Member of the New York State Senate from the 36th district
- In office January 1, 1935 – December 31, 1944
- Preceded by: Michael J. Kernan
- Succeeded by: Gilbert T. Seelye

Personal details
- Born: 1893 Scotland
- Died: February 27, 1957 (aged 63–64) Utica, New York, U.S.
- Spouse: Esther Kolpien ​(m. 1923)​
- Children: 2
- Parent(s): Edward Mackie Hampton Agnes Hately
- Alma mater: Syracuse University College of Law
- Profession: Politician, lawyer

Military service
- Allegiance: United States
- Branch/service: United States Army
- Rank: Lieutenant
- Battles/wars: World War II

= William H. Hampton =

American lawyer and politician (1893–1957)
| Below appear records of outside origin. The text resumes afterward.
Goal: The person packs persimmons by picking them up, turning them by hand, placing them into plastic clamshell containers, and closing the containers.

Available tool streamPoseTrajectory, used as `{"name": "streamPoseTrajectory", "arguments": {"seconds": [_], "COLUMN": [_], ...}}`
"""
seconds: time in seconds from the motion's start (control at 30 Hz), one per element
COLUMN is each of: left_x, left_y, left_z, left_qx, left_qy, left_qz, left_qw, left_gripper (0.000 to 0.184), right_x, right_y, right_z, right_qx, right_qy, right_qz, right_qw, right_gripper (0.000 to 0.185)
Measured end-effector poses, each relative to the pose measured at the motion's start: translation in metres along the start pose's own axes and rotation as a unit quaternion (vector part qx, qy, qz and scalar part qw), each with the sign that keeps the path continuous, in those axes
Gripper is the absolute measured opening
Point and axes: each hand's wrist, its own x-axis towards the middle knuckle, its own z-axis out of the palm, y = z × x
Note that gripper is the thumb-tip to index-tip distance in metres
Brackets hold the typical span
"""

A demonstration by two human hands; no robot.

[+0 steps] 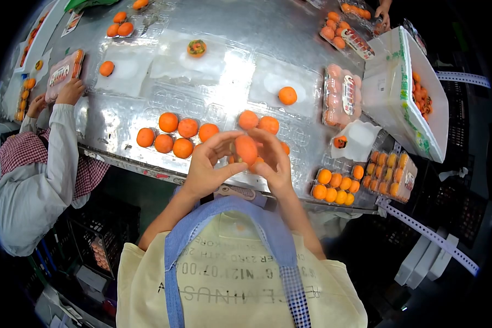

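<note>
Between my two hands, above the table's near edge, is an orange persimmon (pixel 245 148). My left hand (pixel 209 167) curls around its left side, fingers over the top and thumb below. My right hand (pixel 276 164) cups the other side with bent fingers; their exact contact is partly hidden. Beneath my hands lies a clear plastic tray (pixel 299 143) with several persimmons, some covered by my fingers. To its left, several more persimmons (pixel 188 128) sit in another clear tray. Loose on white sheets are a persimmon (pixel 287 95) and one with its green calyx up (pixel 197 48).
A white foam box (pixel 391 82) of persimmons stands at the right. Filled packs (pixel 341 95) and an open tray of smaller orange fruit (pixel 336 187) lie nearby. At left, a co-worker's hands (pixel 70 92) touch a closed pack (pixel 64 74). Another person's hand (pixel 384 16) is at top right.
</note>
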Motion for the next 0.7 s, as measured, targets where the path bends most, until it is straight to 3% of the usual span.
{"name": "streamPoseTrajectory", "arguments": {"seconds": [0.17, 0.23, 0.37, 0.53, 0.7], "left_x": [-0.001, 0.001, 0.003, 0.003, 0.001], "left_y": [0.002, 0.005, 0.001, 0.002, -0.004], "left_z": [0.001, 0.002, 0.0, 0.003, -0.002], "left_qx": [0.209, 0.257, 0.324, 0.219, 0.138], "left_qy": [0.022, 0.027, 0.005, -0.001, -0.011], "left_qz": [0.118, 0.165, 0.213, 0.147, 0.063], "left_qw": [0.971, 0.952, 0.922, 0.964, 0.988], "left_gripper": [0.054, 0.054, 0.058, 0.066, 0.068], "right_x": [0.0, -0.001, -0.002, -0.001, -0.002], "right_y": [0.001, 0.007, 0.001, -0.003, 0.0], "right_z": [-0.001, -0.004, -0.002, 0.001, 0.001], "right_qx": [0.029, 0.069, 0.081, 0.073, -0.026], "right_qy": [0.006, 0.007, -0.02, 0.002, 0.021], "right_qz": [0.056, 0.114, 0.116, 0.065, -0.013], "right_qw": [0.998, 0.991, 0.99, 0.995, 0.999], "right_gripper": [0.045, 0.043, 0.042, 0.049, 0.057]}}
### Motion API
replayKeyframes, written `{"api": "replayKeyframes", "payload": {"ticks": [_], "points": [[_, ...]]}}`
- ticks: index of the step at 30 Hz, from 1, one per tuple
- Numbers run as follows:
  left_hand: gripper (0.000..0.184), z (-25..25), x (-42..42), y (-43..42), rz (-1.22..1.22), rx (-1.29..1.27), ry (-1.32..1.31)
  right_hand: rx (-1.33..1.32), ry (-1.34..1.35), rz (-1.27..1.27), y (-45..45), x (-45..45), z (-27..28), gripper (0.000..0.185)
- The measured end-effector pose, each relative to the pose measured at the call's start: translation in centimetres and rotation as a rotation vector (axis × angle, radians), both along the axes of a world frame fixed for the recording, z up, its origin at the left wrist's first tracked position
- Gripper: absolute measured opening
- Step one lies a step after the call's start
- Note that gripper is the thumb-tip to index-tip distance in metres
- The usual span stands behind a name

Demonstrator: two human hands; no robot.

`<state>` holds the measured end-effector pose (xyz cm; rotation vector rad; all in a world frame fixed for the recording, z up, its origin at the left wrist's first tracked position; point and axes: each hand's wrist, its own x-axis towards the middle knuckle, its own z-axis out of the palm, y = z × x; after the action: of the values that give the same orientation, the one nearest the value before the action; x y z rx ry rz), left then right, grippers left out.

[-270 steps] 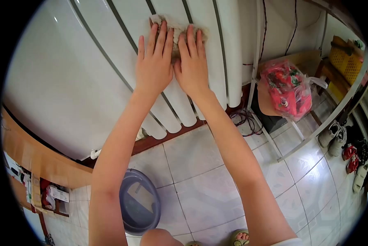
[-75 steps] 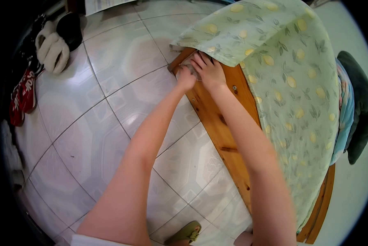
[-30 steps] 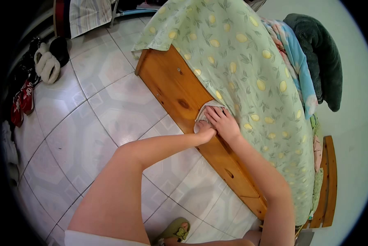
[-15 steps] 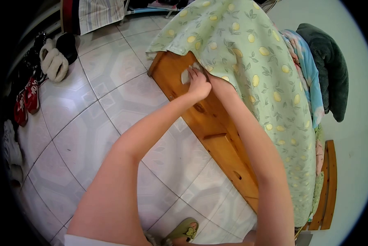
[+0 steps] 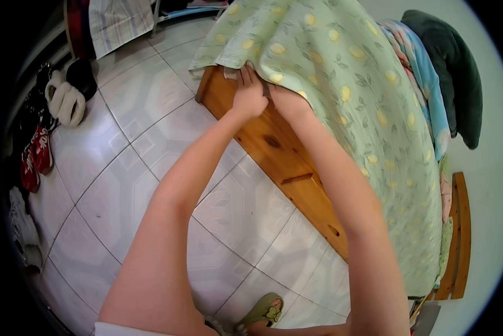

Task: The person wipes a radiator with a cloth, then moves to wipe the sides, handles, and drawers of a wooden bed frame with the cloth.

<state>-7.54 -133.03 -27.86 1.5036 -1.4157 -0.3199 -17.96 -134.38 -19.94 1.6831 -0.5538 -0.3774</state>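
My left hand is at the wooden bed board, with its fingers pointing up to the hem of a green lemon-print bedsheet. Beside those fingers shows a bit of white cloth or tissue, which the hand has pressed under it; most of it is hidden by the fingers and the hem. My right hand lies just to the right, close to the left one. Its fingers go in under the sheet's edge and cannot be seen.
Several shoes line the left side, among them fluffy slippers and red sneakers. A striped bag stands at the back. A dark green pillow and a blue blanket lie on the bed's right. My slippered foot is on the tiles.
My left hand and the white piece have moved up along the board to the sheet's hem. My right hand has gone a little up and left; the view has shifted slightly.
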Motion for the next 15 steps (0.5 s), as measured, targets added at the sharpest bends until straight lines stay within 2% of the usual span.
{"api": "replayKeyframes", "payload": {"ticks": [3,4,7,11,15], "points": [[0.08,-1.4,-3.7,1.9,0.0,-0.02,-0.191,0.217,-0.081,0.016,3.1,-3.3,0.2,0.06],[0.082,-1.4,-4.9,3.3,-0.085,-0.052,-0.108,0.276,-0.109,0.022,3.9,-4.6,0.3,0.063],[0.08,-1.1,-9.5,7.2,-0.181,0.125,-0.182,0.254,0.059,0.032,7.0,-8.6,1.6,0.054],[0.076,-2.1,-15.6,10.9,-0.287,0.173,-0.161,0.361,0.127,0.04,9.6,-15.1,1.2,0.05],[0.077,-3.1,-20.6,13.4,-0.427,0.26,-0.16,0.514,0.107,0.0,12.4,-19.7,1.0,0.047]]}}
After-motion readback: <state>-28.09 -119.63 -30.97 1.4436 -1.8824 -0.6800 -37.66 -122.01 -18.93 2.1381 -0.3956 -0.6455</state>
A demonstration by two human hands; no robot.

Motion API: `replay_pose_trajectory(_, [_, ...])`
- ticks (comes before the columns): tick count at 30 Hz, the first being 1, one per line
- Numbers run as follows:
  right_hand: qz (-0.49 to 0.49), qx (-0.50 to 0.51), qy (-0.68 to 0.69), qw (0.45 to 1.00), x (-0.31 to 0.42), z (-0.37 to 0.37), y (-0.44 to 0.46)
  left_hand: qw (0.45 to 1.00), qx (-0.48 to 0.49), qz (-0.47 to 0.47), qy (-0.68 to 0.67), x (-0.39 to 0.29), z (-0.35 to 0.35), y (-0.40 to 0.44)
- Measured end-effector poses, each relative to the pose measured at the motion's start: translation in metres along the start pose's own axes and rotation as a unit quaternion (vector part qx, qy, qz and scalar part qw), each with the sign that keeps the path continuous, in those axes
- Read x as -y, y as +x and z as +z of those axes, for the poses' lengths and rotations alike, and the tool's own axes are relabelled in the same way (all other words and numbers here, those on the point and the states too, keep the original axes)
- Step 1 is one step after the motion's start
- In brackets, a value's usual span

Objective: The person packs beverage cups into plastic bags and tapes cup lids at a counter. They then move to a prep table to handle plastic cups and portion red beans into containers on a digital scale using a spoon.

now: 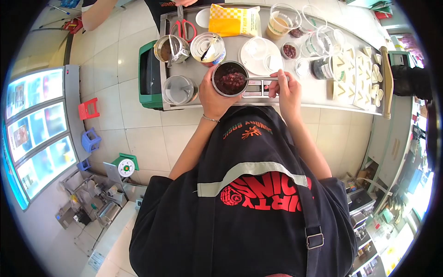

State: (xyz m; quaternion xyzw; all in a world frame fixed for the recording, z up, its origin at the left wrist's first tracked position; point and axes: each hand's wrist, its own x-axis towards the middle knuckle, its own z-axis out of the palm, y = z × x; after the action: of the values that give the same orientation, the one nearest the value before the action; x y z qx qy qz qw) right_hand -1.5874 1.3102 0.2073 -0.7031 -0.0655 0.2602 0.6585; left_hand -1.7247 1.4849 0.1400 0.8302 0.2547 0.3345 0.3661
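A metal cup [229,90] of dark red beans is held by my left hand [215,99], fingers wrapped round its left side. My right hand [287,93] pinches the handle of a spoon [258,79], whose bowl end reaches into the beans. Beneath the spoon handle lies a scale [254,89] at the table's near edge. Behind it is a white plate [251,64] with clear plastic lids or cups on top. An open can [207,46] stands behind my left hand, and a clear tub [177,90] stands to its left.
On the metal table [318,99] are red-handled scissors [185,31], a yellow packet [234,21], a small cup of beans [290,51], plastic cups [318,42] and white triangular pieces [341,76]. Another person's arm [99,14] shows at the top left. Stools stand on the left floor.
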Motion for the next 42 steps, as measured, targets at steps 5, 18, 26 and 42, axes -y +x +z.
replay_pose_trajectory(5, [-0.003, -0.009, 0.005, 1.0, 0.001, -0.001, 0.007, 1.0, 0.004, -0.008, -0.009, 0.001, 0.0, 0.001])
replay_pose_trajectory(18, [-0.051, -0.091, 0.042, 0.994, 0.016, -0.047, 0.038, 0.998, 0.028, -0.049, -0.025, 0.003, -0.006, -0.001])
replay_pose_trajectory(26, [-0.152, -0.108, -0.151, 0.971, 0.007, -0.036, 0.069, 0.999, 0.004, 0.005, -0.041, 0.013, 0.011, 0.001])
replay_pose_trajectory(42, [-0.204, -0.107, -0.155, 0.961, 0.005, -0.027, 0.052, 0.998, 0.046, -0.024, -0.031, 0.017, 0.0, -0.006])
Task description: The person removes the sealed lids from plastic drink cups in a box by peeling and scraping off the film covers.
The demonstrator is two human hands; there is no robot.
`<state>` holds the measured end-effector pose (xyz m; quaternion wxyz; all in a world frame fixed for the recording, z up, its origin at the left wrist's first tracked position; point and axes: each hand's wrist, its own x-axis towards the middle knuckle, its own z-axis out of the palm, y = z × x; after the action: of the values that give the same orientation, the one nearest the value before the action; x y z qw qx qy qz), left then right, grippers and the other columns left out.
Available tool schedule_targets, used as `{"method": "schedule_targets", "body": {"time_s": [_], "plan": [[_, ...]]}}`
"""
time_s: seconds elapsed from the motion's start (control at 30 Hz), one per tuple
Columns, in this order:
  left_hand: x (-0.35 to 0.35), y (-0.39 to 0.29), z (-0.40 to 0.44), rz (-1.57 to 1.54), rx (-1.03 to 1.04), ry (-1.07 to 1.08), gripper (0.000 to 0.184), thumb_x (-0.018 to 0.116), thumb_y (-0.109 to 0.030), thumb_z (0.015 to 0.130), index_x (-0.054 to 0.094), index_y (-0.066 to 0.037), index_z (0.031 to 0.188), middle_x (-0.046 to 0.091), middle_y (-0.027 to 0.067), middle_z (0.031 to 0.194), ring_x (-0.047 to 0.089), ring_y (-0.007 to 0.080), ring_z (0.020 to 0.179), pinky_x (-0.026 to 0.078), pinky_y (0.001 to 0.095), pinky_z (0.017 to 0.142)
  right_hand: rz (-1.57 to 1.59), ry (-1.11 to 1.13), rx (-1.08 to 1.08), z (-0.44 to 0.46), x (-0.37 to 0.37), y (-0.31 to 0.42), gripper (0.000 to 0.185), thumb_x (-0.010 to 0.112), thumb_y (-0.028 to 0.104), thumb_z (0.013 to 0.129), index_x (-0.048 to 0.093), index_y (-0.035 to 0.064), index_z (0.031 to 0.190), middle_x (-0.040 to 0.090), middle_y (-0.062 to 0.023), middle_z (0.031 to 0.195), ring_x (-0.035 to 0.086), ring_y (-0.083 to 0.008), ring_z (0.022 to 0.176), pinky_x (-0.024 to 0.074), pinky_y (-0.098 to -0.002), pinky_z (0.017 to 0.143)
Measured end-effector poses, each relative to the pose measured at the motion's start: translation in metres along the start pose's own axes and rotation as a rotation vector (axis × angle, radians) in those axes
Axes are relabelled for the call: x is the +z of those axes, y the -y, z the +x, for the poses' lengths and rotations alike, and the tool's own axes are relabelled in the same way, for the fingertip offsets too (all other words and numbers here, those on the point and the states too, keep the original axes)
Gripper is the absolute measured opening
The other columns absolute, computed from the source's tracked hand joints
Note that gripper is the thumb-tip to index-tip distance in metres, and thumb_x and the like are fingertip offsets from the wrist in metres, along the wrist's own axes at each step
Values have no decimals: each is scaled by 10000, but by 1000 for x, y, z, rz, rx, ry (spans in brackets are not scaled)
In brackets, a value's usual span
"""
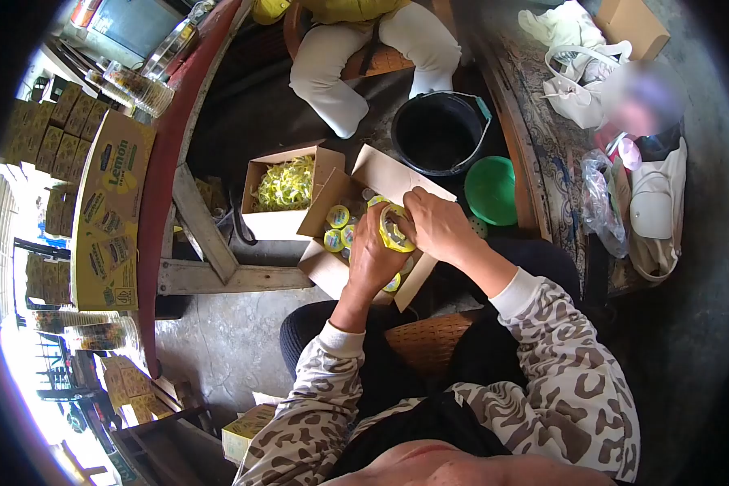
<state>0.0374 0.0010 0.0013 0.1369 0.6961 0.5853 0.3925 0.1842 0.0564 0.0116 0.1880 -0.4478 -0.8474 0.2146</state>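
Observation:
My left hand (371, 253) is wrapped round a plastic cup (396, 236) with a yellow printed film at its rim, held above an open cardboard box. The fingers of my right hand (439, 223) are closed in a pinch at the film on the cup's far right side; the exact grip is partly hidden. In the cardboard box (419, 283) below stand several sealed cups (337, 216) with yellow and blue printed lids. Left of it, a smaller box (279, 217) holds a heap of yellow and white film strips (286, 183).
A black bucket (436, 134) and a green basin (492, 190) stand beyond my hands. A person in white trousers (328, 73) sits opposite. At left, a red-edged table (166, 162) carries a lemon carton (109, 219) and stacked cups. Bags (656, 211) lie on the bench at right.

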Motion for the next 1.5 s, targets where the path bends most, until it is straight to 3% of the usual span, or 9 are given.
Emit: {"method": "schedule_targets", "body": {"time_s": [0.13, 0.33, 0.53, 0.6, 0.73, 0.8, 0.93, 1.07, 1.5], "plan": [[-8, -7, 0, -68, -58, 115, 691, 854, -187, 699, 469, 1, 1242, 660, 190, 1070, 666, 357, 989, 530, 406, 832, -134, 19, -76, 1, 2, -6, 263, 634, 252, 899, 581, 15, 1001, 608, -126, 946, 678, -279, 868, 564, -395, 689], [-12, 0, 4, -136, -75, 260, 580, 869, -200, 675, 569, -2, 1131, 694, 155, 964, 701, 317, 867, 547, 375, 777, -94, -30, -195, -1, 5, -6, 197, 606, 225, 907, 565, 33, 935, 602, -109, 902, 649, -296, 818, 534, -409, 680], [-12, -2, 3, -118, -83, 163, 500, 855, -165, 678, 593, -14, 1075, 698, 150, 957, 709, 300, 871, 555, 365, 758, 123, -36, -152, 3, -6, -4, 171, 577, 210, 931, 569, 41, 951, 617, -127, 926, 654, -345, 823, 528, -445, 682], [-6, 0, 1, -127, -43, 45, 550, 876, -207, 638, 578, -13, 1057, 675, 178, 899, 680, 378, 814, 544, 413, 703, 170, -74, -154, 4, -4, -7, 168, 566, 204, 933, 555, 36, 929, 613, -136, 913, 648, -358, 814, 518, -454, 685], [-2, -5, 2, -97, -51, 4, 540, 873, -200, 641, 577, -9, 1051, 669, 183, 898, 673, 386, 813, 541, 419, 707, 271, -129, -100, 6, 1, -8, 177, 535, 201, 939, 537, 28, 901, 609, -149, 908, 636, -377, 809, 502, -472, 703], [-2, -10, 2, -50, -114, 6, 499, 853, -160, 696, 593, -12, 1095, 700, 160, 971, 713, 291, 883, 559, 360, 761, 292, -143, -85, 8, 3, -8, 183, 525, 203, 942, 535, 27, 895, 605, -151, 903, 632, -381, 810, 499, -473, 705], [2, -9, 3, -40, -80, -29, 500, 856, -158, 690, 594, -13, 1091, 696, 157, 950, 710, 300, 872, 554, 367, 752, 270, -207, -131, 10, 10, -15, 200, 510, 210, 948, 530, 23, 881, 586, -158, 882, 620, -392, 810, 491, -474, 694], [2, -10, 6, 20, -76, -43, 484, 858, -174, 681, 595, -18, 1056, 687, 158, 933, 693, 335, 860, 544, 384, 736, 309, -233, -113, 8, 1, -10, 209, 536, 221, 938, 526, 26, 865, 579, -148, 878, 621, -384, 793, 495, -463, 688], [-6, -3, 3, 28, 6, 123, 474, 860, -201, 677, 580, -24, 1016, 668, 166, 915, 675, 370, 832, 537, 414, 707, -53, -81, -206, 2, -13, -5, 216, 652, 240, 878, 575, 49, 942, 614, -97, 904, 661, -297, 839, 535, -417, 678]]}}
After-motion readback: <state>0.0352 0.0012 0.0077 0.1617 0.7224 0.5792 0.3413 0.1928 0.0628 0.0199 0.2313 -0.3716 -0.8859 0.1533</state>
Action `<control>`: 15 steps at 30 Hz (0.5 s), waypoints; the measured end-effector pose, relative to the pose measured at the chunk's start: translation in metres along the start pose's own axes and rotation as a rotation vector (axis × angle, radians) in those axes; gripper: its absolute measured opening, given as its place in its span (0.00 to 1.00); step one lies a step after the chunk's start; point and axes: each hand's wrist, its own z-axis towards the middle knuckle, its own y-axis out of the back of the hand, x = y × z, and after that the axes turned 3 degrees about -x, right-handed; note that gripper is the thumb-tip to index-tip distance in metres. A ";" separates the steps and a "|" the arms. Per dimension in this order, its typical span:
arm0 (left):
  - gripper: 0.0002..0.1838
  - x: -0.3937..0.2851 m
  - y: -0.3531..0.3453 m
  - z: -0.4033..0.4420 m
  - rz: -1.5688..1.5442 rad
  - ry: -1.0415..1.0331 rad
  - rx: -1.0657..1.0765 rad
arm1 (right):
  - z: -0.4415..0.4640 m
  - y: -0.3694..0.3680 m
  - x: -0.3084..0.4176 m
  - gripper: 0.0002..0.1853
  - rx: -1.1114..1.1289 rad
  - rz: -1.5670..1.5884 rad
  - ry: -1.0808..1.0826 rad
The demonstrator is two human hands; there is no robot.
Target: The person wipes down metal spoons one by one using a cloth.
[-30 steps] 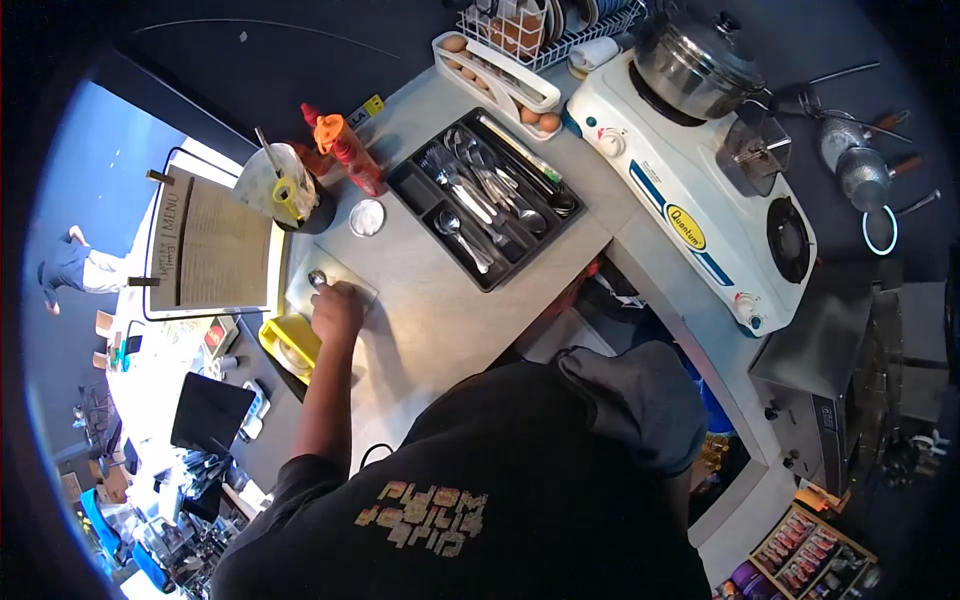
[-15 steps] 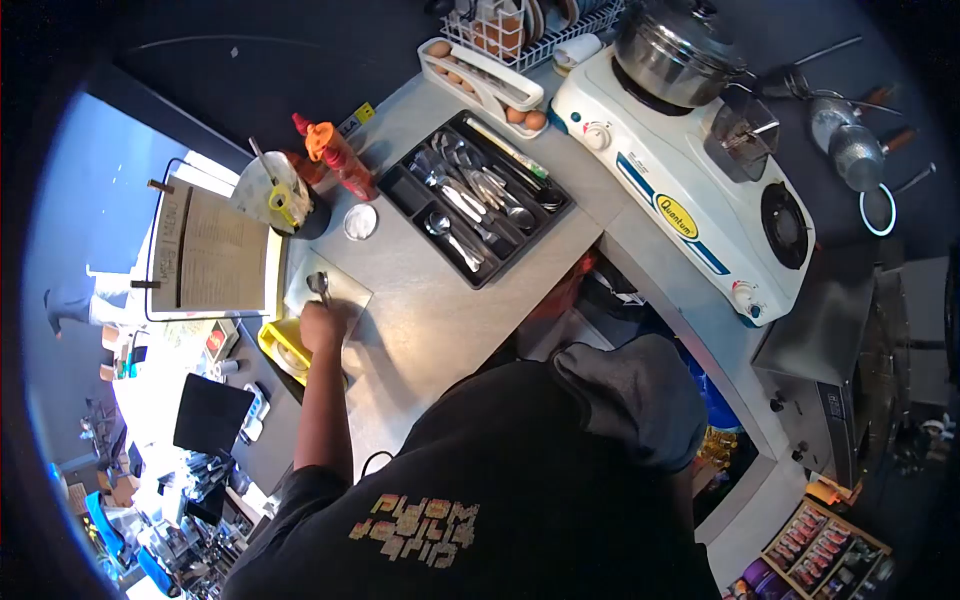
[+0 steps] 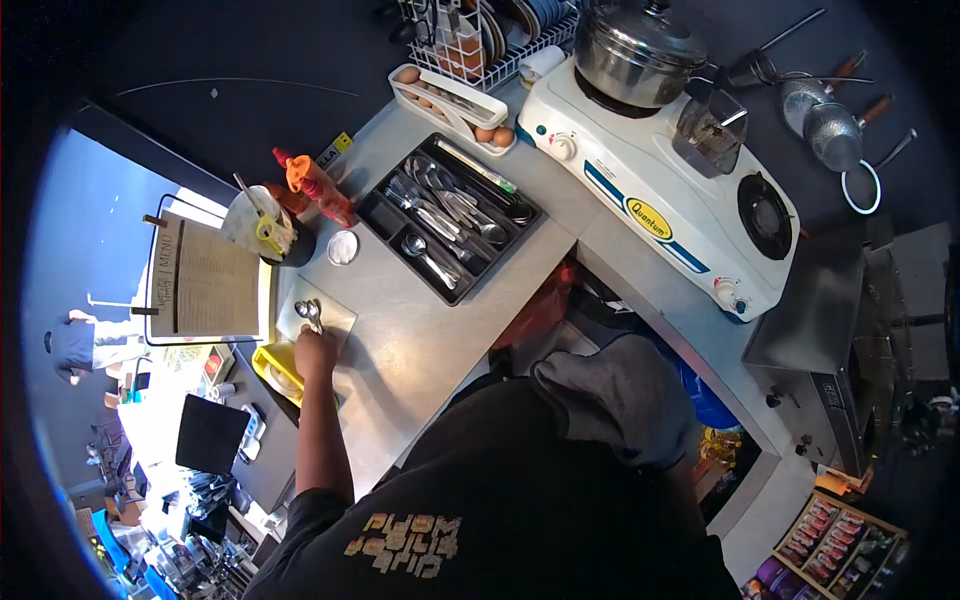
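My left hand (image 3: pixel 316 356) is closed around the handles of some metal spoons (image 3: pixel 308 312), their bowls pointing away from me. It is over a pale flat sheet (image 3: pixel 340 322) on the counter, beside a yellow container (image 3: pixel 275 372). Up and to the right lies a black cutlery tray (image 3: pixel 462 290) holding spoons, forks and other cutlery in separate compartments. A grey cloth (image 3: pixel 615 395) is bunched at my right side. My right hand does not show.
A white two-burner stove (image 3: pixel 600 150) carries a steel pot (image 3: pixel 640 60). Behind the tray is an egg holder (image 3: pixel 450 105). Sauce bottles (image 3: pixel 325 200), a tub with utensils (image 3: pixel 285 235), a small white round dish (image 3: pixel 343 247) and a menu board (image 3: pixel 215 275) line the left.
The view has shifted slightly, so the counter objects sit further left. My left hand stays by the yellow container, and the spoon bowls now show more plainly.
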 end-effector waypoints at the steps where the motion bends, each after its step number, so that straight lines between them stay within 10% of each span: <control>1: 0.18 0.001 -0.004 0.000 -0.028 -0.006 -0.004 | 0.000 0.004 -0.001 0.20 -0.004 -0.004 0.005; 15: 0.19 -0.005 -0.010 -0.006 -0.070 0.021 -0.144 | -0.018 0.086 -0.030 0.18 -0.092 -0.015 -0.001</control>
William H. Hampton (1893 – February 27, 1957) was an American lawyer and politician from New York.

==Life==
He was born in 1893 in Scotland, the son of Edward Mackie Hampton (1862–1934) and Agnes (Hately) Hampton (1866–1961). He graduated from Gouverneur High School, in Gouverneur, New York, in 1913; and from Syracuse University College of Law in 1916. During World War I, he served with the 301st Engineers of the U.S. Army, and finished the war as a lieutenant.

After the war, he practiced law in Utica, and was a Justice of the Peace. On September 4, 1923, he married Esther Kolpien, and they had two sons. He was a U.S. Commissioner for the Northern District of New York from 1927 to 1934.

Hampton was a member of the New York State Senate (36th D.) from 1935 to 1944, sitting in the 158th, 159th, 160th, 161st, 162nd, 163rd and 164th New York State Legislatures.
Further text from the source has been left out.